Although some investors might see the need to adopt a safer approach in the current economic climate, others need to have their money put to
work – particularly pension funds, which are facing significant long-term liabilities.

“There’s a lot of investor clamour to make sure money is getting deployed, and this puts managers under a lot of pressure,” says Castledine.

Tonn agrees, but warns about the potential consequences: “It may be the case that investors are putting pressure on their funds because there is a lot of cash out there that is looking for a decent yield, but this approach will ultimately produce inferior returns.”

Syndication concerns

Castledine believes the risks are particularly acute at the upper end of the market: “The risk comes when you are trying to deploy a very large amount of money as then you need to do a lot of very big deals. But you can find people further down the size spectrum who are able to maintain discipline.”

He says areas that should concern investors include fund managers entering the syndication space: “Some of the big funds are increasingly trying to take on underwriting and syndication deals and are underwriting much bigger deals than they’re supposed to with the intention of selling them down. That’s fine when you can sell it on, but if credit market conditions worsen then you could be left holding the debt.”

Castledine warns about paying too much attention to historical default data when making fund investment decisions, saying it can be hard to apply this information to the very different conditions in private debt lending.
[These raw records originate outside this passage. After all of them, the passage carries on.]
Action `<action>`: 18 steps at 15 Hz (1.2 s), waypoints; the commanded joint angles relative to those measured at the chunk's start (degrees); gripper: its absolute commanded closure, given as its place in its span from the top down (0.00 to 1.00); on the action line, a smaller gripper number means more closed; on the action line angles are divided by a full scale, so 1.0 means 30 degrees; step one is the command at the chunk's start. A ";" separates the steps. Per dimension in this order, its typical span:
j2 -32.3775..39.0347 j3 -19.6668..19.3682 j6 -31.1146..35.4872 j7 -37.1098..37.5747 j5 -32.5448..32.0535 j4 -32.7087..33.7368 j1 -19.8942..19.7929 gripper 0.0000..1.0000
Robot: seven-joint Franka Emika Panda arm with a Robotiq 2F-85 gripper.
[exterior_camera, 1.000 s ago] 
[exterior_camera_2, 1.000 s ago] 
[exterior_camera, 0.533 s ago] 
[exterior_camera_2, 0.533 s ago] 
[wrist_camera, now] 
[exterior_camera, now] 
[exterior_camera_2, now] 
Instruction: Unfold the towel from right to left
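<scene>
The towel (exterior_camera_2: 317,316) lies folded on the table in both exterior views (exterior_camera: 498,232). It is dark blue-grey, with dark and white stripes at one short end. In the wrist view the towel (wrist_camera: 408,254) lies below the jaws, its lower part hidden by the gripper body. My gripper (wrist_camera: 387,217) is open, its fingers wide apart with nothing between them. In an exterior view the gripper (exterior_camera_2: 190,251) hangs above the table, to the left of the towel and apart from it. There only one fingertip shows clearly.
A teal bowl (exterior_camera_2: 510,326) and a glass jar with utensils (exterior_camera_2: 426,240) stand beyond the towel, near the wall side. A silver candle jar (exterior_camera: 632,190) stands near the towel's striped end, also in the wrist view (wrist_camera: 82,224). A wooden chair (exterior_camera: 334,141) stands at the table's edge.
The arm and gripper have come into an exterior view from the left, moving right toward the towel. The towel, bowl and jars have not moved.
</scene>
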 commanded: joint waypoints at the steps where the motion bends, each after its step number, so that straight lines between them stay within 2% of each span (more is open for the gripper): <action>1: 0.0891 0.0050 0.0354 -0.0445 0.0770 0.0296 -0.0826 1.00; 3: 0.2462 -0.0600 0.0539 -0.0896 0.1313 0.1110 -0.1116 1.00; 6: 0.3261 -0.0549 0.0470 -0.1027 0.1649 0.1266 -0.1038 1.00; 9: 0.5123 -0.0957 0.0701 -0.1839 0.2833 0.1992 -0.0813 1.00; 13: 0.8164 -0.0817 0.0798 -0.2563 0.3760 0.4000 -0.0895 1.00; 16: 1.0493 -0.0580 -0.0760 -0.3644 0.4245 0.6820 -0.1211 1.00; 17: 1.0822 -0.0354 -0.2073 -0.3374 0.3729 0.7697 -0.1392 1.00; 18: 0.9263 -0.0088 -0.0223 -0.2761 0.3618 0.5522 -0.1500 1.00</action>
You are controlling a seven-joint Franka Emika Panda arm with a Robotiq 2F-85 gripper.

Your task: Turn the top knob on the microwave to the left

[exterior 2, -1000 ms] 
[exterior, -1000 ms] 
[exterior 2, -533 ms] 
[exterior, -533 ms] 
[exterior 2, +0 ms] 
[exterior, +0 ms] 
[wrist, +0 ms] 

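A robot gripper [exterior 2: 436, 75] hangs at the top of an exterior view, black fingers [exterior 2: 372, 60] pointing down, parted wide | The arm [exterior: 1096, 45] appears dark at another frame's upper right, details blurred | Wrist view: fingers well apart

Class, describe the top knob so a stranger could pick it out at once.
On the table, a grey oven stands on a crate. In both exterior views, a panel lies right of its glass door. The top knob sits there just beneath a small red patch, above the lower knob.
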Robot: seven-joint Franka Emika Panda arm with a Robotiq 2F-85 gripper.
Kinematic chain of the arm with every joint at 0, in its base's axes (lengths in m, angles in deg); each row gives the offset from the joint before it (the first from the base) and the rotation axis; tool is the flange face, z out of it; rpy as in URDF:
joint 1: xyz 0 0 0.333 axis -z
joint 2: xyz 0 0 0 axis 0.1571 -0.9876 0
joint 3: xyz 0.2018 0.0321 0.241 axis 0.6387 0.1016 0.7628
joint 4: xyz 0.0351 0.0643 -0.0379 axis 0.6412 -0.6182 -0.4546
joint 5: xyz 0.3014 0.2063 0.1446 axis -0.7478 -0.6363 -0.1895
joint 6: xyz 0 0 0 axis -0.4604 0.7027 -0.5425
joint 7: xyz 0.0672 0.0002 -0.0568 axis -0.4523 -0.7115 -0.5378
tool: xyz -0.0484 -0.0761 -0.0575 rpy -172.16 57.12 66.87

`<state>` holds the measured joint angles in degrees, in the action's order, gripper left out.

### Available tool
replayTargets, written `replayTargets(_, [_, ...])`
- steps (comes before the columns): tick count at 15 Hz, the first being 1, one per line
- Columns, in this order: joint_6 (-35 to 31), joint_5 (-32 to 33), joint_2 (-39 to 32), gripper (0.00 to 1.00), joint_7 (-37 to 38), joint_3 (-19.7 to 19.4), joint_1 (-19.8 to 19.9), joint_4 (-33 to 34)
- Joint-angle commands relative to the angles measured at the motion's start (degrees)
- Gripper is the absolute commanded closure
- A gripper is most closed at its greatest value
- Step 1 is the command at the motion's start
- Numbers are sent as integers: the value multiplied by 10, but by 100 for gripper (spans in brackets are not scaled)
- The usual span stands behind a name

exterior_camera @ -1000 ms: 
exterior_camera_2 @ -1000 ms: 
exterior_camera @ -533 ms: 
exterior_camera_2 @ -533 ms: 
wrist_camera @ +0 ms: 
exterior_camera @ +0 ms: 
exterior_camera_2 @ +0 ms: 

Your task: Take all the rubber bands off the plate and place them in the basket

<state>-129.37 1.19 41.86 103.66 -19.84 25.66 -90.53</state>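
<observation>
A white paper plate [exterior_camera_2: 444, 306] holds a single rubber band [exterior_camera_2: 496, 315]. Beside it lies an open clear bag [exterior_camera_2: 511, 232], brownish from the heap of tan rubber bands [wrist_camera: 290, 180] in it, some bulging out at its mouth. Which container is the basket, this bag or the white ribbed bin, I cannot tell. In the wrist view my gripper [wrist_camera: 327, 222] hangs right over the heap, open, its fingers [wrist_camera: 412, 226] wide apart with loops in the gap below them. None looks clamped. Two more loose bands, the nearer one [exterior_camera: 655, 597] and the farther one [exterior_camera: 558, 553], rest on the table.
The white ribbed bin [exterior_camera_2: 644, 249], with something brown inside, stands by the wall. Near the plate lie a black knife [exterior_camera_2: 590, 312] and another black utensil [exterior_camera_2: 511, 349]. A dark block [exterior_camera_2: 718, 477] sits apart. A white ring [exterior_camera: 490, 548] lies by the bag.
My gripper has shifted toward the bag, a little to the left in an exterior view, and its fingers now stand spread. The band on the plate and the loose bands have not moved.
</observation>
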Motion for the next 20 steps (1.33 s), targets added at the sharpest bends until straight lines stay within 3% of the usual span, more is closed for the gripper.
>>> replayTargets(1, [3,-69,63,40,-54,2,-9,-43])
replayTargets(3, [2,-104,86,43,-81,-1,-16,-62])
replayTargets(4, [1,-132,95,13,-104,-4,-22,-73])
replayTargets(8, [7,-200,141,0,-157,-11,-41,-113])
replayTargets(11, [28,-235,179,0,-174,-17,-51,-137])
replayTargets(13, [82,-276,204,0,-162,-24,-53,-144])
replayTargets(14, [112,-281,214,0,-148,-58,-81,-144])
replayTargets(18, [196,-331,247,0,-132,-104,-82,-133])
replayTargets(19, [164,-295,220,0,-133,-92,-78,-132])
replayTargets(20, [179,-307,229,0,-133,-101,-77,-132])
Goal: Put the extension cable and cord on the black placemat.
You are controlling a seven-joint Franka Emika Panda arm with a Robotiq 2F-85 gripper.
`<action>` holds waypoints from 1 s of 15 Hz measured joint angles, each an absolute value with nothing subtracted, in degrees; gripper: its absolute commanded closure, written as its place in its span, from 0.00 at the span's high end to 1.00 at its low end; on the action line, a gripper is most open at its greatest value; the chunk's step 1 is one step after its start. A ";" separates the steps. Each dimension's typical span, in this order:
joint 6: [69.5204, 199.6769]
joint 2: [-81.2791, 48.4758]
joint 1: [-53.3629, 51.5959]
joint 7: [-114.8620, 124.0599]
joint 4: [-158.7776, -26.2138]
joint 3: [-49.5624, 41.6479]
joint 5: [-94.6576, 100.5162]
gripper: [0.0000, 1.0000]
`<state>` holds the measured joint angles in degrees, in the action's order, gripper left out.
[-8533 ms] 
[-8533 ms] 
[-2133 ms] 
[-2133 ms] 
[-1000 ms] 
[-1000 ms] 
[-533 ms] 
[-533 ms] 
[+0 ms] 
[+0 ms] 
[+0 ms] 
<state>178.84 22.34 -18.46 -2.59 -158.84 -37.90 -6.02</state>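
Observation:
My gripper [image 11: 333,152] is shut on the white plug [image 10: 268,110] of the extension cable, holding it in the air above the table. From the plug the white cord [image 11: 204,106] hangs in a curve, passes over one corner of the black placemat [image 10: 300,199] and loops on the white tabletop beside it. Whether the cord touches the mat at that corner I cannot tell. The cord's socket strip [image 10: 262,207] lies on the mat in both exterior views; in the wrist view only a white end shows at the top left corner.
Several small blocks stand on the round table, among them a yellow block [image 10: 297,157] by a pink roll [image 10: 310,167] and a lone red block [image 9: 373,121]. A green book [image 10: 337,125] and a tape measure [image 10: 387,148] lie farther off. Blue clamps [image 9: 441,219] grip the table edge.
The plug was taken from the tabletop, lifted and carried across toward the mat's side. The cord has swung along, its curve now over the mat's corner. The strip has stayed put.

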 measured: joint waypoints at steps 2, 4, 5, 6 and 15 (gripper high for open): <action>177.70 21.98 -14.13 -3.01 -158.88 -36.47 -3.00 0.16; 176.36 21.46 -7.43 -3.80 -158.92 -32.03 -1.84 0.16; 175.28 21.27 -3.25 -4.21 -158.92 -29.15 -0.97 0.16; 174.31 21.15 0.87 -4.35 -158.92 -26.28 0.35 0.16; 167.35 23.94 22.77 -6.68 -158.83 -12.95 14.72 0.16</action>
“Macro statistics on defaults and recovery rates can be misleading as they’re typically based on thousands of deals,” he says. “But most funds won’t have more than 50 transactions, usually less, and if just one of those goes bad you’ve already got a 2 percent default rate. Portfolios aren’t granular enough and this can make it hard to understand how they will perform during a

The quest for yield is unlikely to abate and, amid less benign market conditions, it seems more investors will be looking for lower but stable returns in senior debt. But if they are to come out of the next credit cycle in good health it will be important for them to understand the new competition in this part of the capital structure and know how to mitigate its effects on pricing and risk.